The old gentleman made his friend another compliment; and the young
one declared he hoped he should always think, and act too, with the
dignity becoming his cloth. After which the doctor took his leave for
a while, and went to Amelia's lodgings.

As soon as he was gone the old gentleman fell very severely on his
son. "Tom," says he, "how can you be such a fool to undo, by your
perverseness, all that I have been doing? Why will you not learn to
study mankind with the attention which I have employed to that
purpose? Do you think, if I had affronted this obstinate old fellow as
you do, I should ever have engaged his friendship?"

"I cannot help it, sir," said Tom: "I have not studied six years at
the university to give up my sentiments to every one. It is true,
indeed, he put together a set of sounding words; but, in the main, I
never heard any one talk more foolishly."
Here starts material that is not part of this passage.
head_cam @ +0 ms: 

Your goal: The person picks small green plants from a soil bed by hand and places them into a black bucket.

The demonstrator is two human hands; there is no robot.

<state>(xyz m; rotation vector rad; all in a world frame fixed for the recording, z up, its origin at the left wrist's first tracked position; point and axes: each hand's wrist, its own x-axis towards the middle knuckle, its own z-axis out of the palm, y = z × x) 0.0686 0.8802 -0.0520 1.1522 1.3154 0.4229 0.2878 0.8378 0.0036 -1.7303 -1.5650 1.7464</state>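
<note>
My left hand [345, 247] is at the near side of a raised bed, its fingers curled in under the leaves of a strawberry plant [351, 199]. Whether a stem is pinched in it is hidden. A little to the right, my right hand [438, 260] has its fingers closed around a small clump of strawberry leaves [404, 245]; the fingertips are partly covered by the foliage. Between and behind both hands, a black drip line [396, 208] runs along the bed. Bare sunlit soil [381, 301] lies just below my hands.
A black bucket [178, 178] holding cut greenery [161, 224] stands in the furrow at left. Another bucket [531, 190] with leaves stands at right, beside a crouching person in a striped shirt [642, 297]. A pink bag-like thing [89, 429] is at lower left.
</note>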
"What of that?" cries the father; "I never told you he was a wise man,
nor did I ever think him so. If he had any understanding, he would
have been a bishop long ago, to my certain knowledge. But, indeed, he
hath been always a fool in private life; for I question whether he is
worth L100 in the world, more than his annual income. He hath given
away above half his fortune to the Lord knows who. I believe I have
had above L200 of him, first and last; and would you lose such a
milch-cow as this for want of a few compliments? Indeed, Tom, thou art
as great a simpleton as himself. How do you expect to rise in the
church if you cannot temporise and give in to the opinions of your

"I don't know, sir," cries Tom, "what you mean by my superiors. In one
sense, I own, a doctor of divinity is superior to a bachelor of arts,
and so far I am ready to allow his superiority; but I understand Greek
and Hebrew as well as he, and will maintain my opinion against him, or
any other in the schools."

"Tom," cries the old gentleman, "till thou gettest the better of thy
conceit I shall never have any hopes of thee. If thou art wise, thou
wilt think every man thy superior of whom thou canst get anything; at
least thou wilt persuade him that thou thinkest so, and that is
sufficient. Tom, Tom, thou hast no policy in thee."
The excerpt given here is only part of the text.